Additionally, participants were immigrants whose first language was not English, and there is no objective measurement to assess and control for English knowledge and exposure in this population. However, both Spanish and English languages have alphabetic scripts; and although they differ in “transparency,” the low-level reading processes targeted by the present study are similar across both languages. Left-hemisphere lateralization of N170 for word recognition has been reported in the processing of transparent orthographies as well as opaque orthographies (Maurer & McCandliss, 2007). Therefore, a possible contamination from English exposure (especially exposure to English script) is unlikely to influence these results.
Conclusions
Notwithstanding these limitations, studying the neurophysiological responses of adults who recently learned to read has many implications for pedagogical approaches used to inform literacy instruction in adults. The acquisition of word recognition automaticity is crucial for acquiring literacy. Previous studies have reported successful manipulations of N170 left lateralization for word stimuli on neoliterates (Botzmann & Rüsseler, 2013; Dehaene et al., 2015; Pegado et al., 2014). It is important to investigate what the most efficient training approach would be, leading towards a left lateralization of N170. N170 lateralization did not happen with the participants studied here, who all showed bilateral activations even though they had completed literacy training. Instructional methods could be developed to support word recognition automaticity attainment, to prevent relapse back into illiteracy. Further studies could evaluate interventions targeting the N170 to determine whether or not such interventions have positive effects on reading automaticity acquisition. This information could be used to evaluate effectiveness and impact of different instructional programs, different amounts of practice, and different pedagogical techniques, and to answer questions about optimal parameters for effective literacy instruction.
Footnotes
Acknowledgments
The research team wants to thank Dayna Moya and the members of the Neurocognition of Language Laboratory for their support.

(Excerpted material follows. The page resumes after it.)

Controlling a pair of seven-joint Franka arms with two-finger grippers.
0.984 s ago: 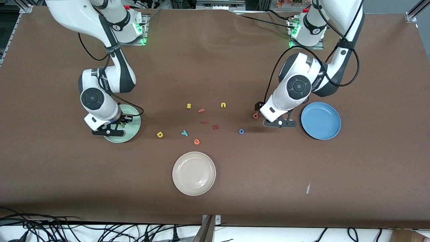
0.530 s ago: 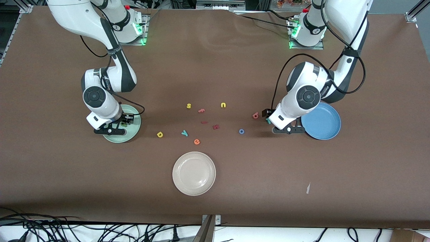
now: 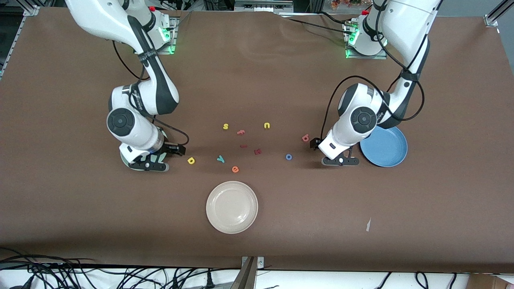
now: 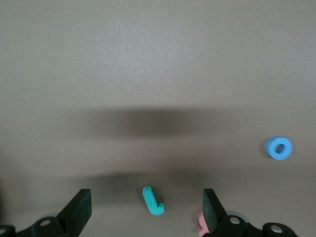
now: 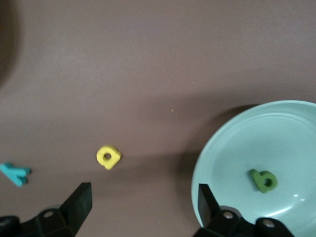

We are deeply grateful to Michael Perrone and Juan Castillo for giving us access to adult education settings in NY. Thanks to all the participants for their patience and interest. Thanks to anonymous reviewers for their supportive and insightful comments on earlier drafts of this article.
Funding
The author(s) disclosed receipt of the following financial support for the research, authorship, and/or publication of this article: This study was funded by the Dean’s Grant for Student Research at Teachers College, Columbia University.